Filter the data below, keeping only lines that contain "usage".

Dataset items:
--------------------

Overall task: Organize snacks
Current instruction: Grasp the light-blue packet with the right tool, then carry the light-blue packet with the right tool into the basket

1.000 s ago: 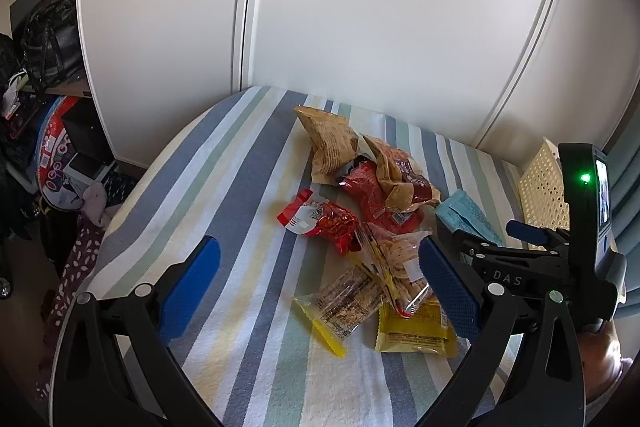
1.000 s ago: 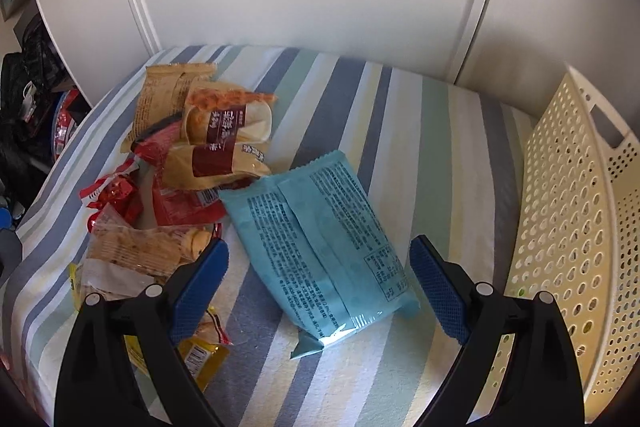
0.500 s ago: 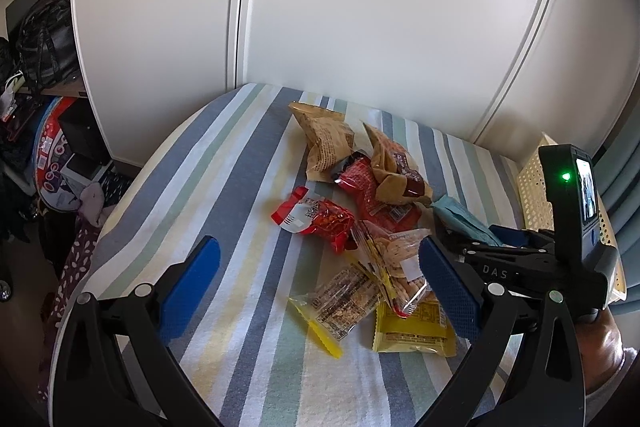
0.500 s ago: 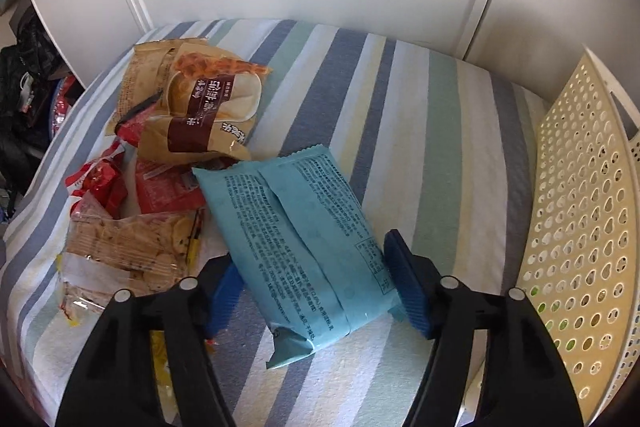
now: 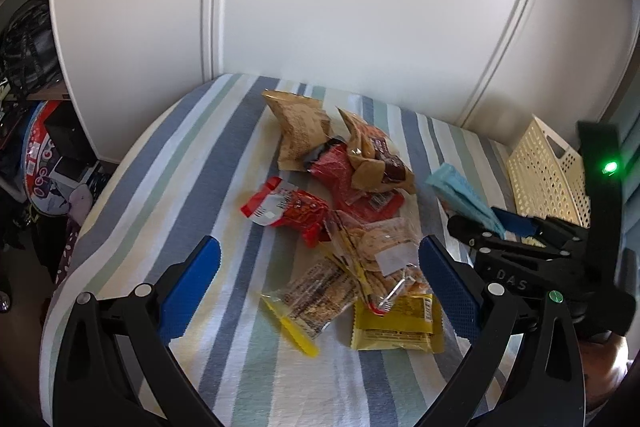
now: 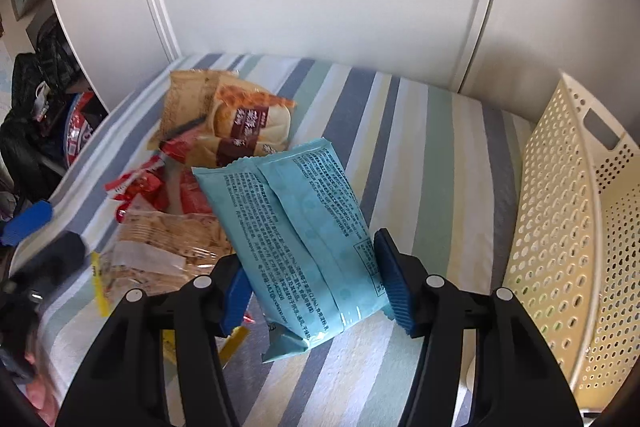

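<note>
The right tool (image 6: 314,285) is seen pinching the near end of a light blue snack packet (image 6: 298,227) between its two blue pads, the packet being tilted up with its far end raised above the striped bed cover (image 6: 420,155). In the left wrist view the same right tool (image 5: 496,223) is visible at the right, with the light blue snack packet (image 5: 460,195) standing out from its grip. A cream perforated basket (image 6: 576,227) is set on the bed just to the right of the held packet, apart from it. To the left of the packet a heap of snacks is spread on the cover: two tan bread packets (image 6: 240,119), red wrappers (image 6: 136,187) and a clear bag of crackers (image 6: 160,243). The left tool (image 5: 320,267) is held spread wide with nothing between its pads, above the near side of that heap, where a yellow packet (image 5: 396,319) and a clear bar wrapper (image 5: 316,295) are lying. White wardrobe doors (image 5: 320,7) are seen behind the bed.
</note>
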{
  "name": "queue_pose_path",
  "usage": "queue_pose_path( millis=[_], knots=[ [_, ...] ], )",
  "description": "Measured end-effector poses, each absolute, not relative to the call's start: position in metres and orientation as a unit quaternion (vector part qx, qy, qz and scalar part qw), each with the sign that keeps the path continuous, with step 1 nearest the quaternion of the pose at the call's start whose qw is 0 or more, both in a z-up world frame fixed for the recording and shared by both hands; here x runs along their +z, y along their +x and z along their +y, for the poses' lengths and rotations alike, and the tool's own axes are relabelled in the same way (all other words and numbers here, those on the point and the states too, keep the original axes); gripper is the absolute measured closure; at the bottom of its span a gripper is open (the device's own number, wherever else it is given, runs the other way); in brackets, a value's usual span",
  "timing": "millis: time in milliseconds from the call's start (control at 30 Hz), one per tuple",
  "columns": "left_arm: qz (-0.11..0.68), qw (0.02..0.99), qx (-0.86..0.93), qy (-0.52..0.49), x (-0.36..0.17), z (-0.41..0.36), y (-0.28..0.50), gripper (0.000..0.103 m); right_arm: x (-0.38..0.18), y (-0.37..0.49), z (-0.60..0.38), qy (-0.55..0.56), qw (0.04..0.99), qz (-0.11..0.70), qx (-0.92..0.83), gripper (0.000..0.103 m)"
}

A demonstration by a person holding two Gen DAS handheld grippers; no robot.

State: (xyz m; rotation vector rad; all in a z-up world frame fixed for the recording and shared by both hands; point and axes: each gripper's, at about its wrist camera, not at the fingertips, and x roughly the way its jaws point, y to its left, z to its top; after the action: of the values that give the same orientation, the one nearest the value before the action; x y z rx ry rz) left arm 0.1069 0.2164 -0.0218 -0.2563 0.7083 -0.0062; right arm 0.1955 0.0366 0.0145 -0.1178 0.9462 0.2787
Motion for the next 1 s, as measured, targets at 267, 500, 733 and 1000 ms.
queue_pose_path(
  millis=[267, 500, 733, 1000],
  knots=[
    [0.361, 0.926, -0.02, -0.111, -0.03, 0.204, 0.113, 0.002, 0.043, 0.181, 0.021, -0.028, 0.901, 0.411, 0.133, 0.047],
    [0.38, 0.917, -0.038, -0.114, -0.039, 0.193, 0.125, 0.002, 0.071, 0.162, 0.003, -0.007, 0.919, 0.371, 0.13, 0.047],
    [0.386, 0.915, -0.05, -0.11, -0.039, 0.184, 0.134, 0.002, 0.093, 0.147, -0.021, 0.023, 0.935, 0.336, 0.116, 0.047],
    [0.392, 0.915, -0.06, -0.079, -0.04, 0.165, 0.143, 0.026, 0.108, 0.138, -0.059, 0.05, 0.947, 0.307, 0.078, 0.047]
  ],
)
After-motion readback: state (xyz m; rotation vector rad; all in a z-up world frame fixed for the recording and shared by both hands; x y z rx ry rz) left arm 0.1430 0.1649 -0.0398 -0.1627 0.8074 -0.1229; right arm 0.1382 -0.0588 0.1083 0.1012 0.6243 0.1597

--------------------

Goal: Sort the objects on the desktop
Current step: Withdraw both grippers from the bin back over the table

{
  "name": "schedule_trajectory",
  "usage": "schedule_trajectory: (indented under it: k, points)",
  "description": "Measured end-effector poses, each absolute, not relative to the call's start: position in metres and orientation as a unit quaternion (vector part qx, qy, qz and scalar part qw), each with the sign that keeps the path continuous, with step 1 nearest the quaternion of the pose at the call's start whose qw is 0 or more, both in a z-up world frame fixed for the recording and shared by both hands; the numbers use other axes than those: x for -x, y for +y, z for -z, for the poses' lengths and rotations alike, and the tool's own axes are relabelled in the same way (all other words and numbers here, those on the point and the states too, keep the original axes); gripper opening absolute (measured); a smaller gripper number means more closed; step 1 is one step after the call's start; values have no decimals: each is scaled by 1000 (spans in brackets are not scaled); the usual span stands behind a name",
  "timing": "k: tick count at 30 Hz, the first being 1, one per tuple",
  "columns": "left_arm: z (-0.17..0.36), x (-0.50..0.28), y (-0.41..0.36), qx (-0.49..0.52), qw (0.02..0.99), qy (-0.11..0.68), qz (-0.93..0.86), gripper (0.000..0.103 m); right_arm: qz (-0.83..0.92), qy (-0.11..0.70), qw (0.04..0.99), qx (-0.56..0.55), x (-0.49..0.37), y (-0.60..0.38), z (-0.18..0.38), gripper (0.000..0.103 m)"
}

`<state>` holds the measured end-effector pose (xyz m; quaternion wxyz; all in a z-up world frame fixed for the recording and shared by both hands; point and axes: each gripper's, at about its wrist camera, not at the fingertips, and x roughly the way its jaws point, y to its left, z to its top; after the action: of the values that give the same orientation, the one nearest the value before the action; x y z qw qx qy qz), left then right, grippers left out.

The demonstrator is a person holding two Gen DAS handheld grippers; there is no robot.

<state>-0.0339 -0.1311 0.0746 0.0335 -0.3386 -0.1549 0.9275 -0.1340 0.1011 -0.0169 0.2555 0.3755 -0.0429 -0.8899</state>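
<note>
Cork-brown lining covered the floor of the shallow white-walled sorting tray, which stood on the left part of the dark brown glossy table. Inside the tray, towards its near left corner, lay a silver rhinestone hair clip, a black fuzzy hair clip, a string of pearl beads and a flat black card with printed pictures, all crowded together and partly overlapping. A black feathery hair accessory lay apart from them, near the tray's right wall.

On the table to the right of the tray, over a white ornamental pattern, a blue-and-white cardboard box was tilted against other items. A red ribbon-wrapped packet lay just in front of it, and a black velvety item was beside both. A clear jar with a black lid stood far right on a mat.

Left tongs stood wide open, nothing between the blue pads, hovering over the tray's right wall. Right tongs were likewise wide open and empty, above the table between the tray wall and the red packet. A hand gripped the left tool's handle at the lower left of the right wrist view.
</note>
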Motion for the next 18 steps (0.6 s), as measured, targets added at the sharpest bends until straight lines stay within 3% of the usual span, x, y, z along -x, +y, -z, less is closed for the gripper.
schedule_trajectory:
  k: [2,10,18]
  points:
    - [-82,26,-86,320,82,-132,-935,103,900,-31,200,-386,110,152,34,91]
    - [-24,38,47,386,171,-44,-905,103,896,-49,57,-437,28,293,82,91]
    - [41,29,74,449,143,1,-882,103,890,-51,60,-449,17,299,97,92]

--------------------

● **Written reply**:
  "usage": "queue_pose_path( millis=[_], knots=[ [_, ...] ], )",
  "usage": "schedule_trajectory: (indented under it: k, points)",

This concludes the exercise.